Deciding when to stop is a judgment call and it's up to you.  Since the
search includes a random component, there's always the chance that if
you let it keep going it will find something better.  So you need to
trade off how much better it might be with how long it might take to
find it.  The search status reports that are printed when a new best
classification is found are intended to provide you information to help
you make this tradeoff.

One clear sign that you should probably stop is if most of the
classifications found are duplicates of previous ones (flagged by "dup"
as they are found).  This should only happen for very small sets of data
or when fixing a very small number of classes, like two.

Our experience is that for moderately large to extremely large data sets
(~200 to ~10,000 datum), it is necessary to run AutoClass for at least
50 trials.


5.0 WHAT GETS RETURNED

Just before returning, AUTOCLASS -SEARCH will give short descriptions of
the best classifications found.  How many will be described can be
controlled with N_FINAL_SUMMARY.

By default AUTOCLASS -SEARCH will write out a number of files, both at
the end and periodically during the search (in case your system crashes
before it finishes).  These files will all have the same name
(taken from the search params pathname [<name>.s-params]), and differ
only in their file extensions.  If your search runs are very long and 
there is a possibility that your machine may crash, you can have 
intermediate "results" files written out.  These can be used to restart 
your search run with minimum loss of search effort.  See the 
documentation file checkpoint-c.text.

A ".log" file will hold a listing of most of what was printed to the
screen during the run, unless you set LOG_FILE_P to false to say you want
no such foolishness.  Unless RESULTS_FILE_P is false, a binary
".results-bin" file (the default) or an ASCII ".results" text file,
will hold the best classifications that were returned, and unless 
SEARCH_FILE_P is false, a ".search" file will hold the record of the
search tries. SAVE_COMPACT_P controls whether the "results" files are
saved as binary or ASCII text.

If the C global variable "G_safe_file_writing_p" is defined as TRUE in
"autoclass-c/prog/globals.c", the names of "results" files (those that
contain the saved classifications) are modified internally to account 
for redundant file writing.  If the search params file name is
"my_saved_clsfs" you will see the following "results" file names
(ignoring directories and pathnames for this example)
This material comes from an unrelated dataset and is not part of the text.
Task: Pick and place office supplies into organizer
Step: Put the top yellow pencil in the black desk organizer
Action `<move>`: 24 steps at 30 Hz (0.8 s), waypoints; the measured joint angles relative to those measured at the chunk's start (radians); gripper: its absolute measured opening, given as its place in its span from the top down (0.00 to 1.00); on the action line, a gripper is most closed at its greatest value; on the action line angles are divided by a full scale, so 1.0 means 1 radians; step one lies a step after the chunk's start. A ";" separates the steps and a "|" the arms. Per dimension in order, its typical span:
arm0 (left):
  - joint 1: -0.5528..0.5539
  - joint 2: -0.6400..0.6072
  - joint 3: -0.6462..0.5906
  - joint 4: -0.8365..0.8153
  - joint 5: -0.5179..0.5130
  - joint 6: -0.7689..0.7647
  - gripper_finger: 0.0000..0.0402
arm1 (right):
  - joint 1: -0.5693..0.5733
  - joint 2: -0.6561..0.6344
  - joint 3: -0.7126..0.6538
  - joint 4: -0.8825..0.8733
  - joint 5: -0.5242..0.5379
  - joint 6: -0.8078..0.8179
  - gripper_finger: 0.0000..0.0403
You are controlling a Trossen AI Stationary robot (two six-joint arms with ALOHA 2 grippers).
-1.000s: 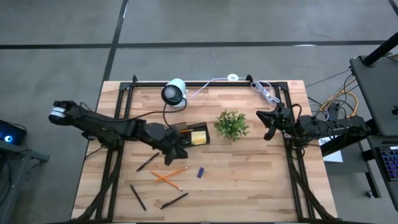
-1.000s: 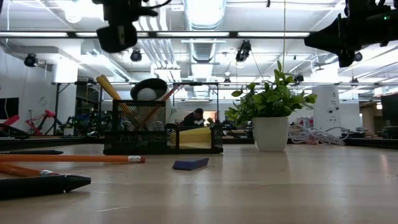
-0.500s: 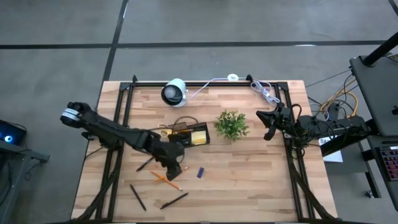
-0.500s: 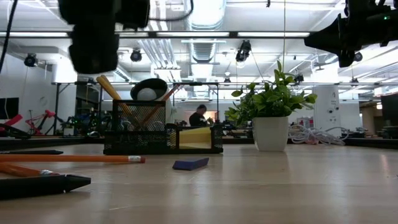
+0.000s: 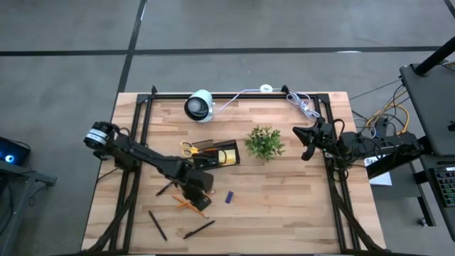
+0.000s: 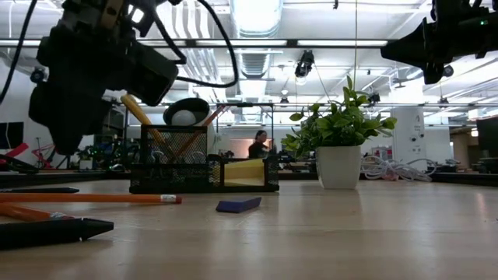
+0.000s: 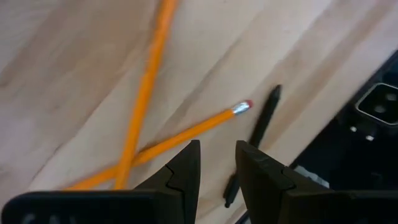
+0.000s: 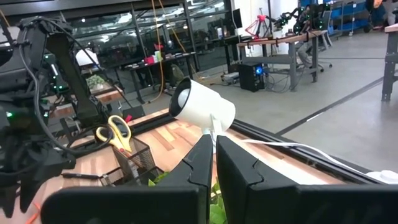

  SAVE_COMPACT_P = true --
  "my_saved_clsfs.results-bin"	- completely written file
  "my_saved_clsfs.results-tmp-bin" - partially written file, renamed
				  when complete

  SAVE_COMPACT_P = false --
  "my_saved_clsfs.results"	- completely written file
  "my_saved_clsfs.results-tmp"  - partially written file, renamed
				  when complete

If check pointing is being done, these additional names will appear

  SAVE_COMPACT_P = true --
  "my_saved_clsfs.chkpt-bin"	- completely written checkpoint file
  "my_saved_clsfs.chkpt-tmp-bin" - partially written checkpoint file, 
				     renamed when complete
  SAVE_COMPACT_P = false --
  "my_saved_clsfs.chkpt"	- completely written checkpoint file
  "my_saved_clsfs.chkpt-tmp"    - partially written checkpoint file, 
				     renamed when complete



6.0 HOW TO GET STARTED

The way to invoke AUTOCLASS -SEARCH is:

% autoclass -search <.db2 file path> <.hd2 file path> <.model file path> 
         <.s-params file path>

To restart a previous search, specify that FORCE_NEW_SEARCH_P has the
value false in the search params file, since its default is true.
Specifying false tells AUTOCLASS -SEARCH to try to find a previous
compatible search (<...>.results[-bin] & <...>.search) to continue
from, and will restart using it if found.  To force a new search 
instead of restarting an old one, give the parameter FORCE_NEW_SEARCH_P 
the value of true, or use the default.  If there is an existing
search (<...>.results[-bin] & <...>.search), the user will be asked
to confirm continuation since continuation will discard the
existing search.

If a previous search is continued, the message "RESTARTING SEARCH" will
be given instead of the usual "BEGINNING SEARCH".  It is generally
better to continue a previous search than to start a new one, unless
you are trying a significantly different search method, in which case
statistics from the previous search may mislead the current one.


7.0 STATUS REPORTS

A running commentary on the search will be printed to the screen and to
the log file (unless LOG_FILE_P is false).  Note that the ".log" file
will contain a listing of all default search params values, and the 
values of all params that are overridden.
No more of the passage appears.